── Records shown ──
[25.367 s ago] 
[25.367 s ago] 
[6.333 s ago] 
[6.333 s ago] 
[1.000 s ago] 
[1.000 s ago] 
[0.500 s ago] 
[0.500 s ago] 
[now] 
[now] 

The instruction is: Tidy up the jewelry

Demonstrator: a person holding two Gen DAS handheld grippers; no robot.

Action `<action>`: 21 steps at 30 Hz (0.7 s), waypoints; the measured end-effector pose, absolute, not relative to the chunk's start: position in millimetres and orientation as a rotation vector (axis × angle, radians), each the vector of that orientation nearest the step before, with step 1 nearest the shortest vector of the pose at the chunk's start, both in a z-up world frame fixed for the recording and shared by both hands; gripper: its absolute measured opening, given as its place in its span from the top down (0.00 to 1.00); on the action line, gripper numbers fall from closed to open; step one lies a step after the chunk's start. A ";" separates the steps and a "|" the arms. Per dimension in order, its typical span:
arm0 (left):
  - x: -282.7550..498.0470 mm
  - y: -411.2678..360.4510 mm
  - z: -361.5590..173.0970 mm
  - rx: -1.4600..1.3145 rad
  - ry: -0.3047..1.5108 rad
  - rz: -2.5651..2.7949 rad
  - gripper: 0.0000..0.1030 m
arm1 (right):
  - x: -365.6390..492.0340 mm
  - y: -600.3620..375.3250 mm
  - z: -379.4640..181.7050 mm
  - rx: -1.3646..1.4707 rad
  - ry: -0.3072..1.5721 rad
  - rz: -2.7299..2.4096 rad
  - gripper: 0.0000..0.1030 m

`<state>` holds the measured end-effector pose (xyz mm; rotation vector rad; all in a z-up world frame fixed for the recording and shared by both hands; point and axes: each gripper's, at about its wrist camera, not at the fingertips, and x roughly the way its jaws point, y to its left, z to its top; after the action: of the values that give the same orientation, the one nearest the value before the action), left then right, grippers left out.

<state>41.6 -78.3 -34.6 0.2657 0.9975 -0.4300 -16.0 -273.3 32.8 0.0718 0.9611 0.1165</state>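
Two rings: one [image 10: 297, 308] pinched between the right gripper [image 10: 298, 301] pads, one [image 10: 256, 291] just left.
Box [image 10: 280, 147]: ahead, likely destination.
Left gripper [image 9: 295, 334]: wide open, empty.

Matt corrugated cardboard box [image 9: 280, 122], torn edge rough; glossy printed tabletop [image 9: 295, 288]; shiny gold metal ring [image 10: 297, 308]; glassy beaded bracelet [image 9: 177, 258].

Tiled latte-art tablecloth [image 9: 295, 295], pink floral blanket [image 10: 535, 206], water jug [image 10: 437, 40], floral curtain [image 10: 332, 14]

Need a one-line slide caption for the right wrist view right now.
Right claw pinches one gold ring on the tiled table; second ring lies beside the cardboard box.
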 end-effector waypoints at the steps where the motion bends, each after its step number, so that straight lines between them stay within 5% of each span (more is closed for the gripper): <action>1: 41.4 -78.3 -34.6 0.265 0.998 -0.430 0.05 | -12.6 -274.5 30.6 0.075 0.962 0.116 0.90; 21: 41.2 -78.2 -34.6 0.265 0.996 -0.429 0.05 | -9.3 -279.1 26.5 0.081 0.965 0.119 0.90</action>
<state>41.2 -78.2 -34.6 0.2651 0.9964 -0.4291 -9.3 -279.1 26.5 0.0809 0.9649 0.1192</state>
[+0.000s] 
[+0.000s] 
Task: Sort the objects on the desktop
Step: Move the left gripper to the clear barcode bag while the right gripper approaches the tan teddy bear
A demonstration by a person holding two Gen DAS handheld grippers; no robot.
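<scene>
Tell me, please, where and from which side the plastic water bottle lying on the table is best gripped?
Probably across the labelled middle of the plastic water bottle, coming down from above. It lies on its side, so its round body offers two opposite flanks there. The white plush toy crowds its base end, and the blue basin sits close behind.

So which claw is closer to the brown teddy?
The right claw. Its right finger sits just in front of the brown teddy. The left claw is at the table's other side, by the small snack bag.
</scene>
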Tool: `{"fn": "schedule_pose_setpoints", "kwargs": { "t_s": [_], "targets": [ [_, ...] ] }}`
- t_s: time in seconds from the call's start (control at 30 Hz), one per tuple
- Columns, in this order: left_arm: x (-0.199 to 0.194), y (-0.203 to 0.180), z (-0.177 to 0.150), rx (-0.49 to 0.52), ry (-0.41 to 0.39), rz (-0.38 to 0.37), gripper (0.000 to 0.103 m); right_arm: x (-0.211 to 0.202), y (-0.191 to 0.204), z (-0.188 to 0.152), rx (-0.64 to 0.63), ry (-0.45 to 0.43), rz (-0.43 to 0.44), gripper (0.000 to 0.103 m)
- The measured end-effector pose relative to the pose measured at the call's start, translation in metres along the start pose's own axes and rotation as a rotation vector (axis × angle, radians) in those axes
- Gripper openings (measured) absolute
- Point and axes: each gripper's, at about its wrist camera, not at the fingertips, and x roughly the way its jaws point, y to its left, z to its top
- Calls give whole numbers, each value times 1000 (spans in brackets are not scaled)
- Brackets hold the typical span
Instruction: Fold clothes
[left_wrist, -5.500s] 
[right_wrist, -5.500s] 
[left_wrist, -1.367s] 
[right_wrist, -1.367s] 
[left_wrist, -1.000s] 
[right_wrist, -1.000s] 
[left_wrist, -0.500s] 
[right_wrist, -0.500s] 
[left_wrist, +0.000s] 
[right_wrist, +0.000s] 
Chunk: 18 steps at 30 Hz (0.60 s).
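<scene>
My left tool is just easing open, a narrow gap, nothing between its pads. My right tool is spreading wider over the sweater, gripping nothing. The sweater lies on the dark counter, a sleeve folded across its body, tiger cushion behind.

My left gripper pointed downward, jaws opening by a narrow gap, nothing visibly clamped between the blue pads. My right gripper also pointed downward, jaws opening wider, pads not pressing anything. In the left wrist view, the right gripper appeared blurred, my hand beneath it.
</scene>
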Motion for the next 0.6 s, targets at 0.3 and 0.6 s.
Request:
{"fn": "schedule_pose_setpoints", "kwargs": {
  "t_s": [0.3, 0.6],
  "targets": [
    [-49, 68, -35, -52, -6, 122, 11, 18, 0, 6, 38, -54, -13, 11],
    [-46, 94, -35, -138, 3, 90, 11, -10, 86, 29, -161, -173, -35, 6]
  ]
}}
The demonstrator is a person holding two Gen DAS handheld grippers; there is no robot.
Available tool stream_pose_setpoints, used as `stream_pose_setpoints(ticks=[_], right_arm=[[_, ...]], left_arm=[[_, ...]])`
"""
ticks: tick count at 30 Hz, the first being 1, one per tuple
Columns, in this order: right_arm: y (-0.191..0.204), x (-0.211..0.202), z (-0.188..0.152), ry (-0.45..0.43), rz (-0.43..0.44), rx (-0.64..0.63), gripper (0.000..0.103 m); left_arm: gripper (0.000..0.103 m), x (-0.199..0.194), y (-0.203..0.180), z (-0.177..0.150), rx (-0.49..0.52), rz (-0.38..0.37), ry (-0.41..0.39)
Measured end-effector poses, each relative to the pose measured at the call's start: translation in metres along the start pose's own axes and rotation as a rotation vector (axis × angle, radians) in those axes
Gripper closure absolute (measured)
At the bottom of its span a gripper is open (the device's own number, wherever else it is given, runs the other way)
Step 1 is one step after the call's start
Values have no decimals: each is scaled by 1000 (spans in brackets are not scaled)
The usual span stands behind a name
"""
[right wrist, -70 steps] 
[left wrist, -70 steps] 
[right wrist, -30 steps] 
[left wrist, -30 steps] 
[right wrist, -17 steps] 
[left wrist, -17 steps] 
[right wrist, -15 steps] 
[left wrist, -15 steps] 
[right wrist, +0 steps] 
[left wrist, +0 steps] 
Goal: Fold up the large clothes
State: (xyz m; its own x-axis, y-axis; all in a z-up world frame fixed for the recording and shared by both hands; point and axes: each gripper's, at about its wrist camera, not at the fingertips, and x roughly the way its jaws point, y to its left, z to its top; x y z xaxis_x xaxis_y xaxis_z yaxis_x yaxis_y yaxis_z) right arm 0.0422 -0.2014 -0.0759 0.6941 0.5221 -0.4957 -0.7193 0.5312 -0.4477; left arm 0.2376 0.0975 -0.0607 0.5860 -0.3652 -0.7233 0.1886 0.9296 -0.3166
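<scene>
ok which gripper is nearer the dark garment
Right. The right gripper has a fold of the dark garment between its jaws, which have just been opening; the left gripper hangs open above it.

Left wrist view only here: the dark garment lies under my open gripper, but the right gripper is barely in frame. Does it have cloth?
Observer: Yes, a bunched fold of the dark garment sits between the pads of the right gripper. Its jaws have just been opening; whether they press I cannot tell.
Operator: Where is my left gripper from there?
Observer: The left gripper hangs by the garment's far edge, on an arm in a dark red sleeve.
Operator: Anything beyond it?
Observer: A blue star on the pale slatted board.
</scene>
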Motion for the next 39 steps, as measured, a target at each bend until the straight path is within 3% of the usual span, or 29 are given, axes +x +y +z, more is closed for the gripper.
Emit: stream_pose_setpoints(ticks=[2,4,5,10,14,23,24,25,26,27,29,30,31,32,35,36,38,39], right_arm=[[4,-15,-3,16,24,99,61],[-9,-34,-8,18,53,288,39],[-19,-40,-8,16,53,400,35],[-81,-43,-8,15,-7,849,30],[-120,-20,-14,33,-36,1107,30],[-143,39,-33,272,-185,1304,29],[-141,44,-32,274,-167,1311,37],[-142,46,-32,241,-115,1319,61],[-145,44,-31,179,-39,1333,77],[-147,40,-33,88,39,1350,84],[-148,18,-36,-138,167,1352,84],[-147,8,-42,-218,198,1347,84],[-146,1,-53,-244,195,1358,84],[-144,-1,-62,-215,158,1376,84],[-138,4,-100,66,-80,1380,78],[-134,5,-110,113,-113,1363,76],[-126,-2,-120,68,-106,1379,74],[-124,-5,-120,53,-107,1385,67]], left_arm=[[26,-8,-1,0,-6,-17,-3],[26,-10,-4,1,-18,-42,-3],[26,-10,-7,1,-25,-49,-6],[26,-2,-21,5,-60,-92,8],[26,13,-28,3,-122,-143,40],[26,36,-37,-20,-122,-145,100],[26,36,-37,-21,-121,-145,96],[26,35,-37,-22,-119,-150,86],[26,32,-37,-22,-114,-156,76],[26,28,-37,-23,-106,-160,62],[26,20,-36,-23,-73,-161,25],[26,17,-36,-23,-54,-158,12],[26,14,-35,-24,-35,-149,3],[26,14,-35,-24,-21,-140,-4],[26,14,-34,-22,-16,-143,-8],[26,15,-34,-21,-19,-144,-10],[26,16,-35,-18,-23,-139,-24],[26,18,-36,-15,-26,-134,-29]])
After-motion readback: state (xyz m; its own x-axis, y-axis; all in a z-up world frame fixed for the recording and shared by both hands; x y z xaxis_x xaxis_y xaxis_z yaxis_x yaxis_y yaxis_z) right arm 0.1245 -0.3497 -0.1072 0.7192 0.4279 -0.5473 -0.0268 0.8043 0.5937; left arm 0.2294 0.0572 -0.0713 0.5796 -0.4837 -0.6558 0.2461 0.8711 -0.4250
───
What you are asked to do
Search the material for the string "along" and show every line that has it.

Output below
- The measured end-effector pose relative to the pose measured at the call's start, translation in metres along the start pose's own axes and rotation as a rotation vector (axis × angle, radians) in those axes
Measured end-effector poses, each relative to the pose measured at the call's start: translation in metres along the start pose's own axes and rotation as a rotation vector (axis × angle, radians) in those axes

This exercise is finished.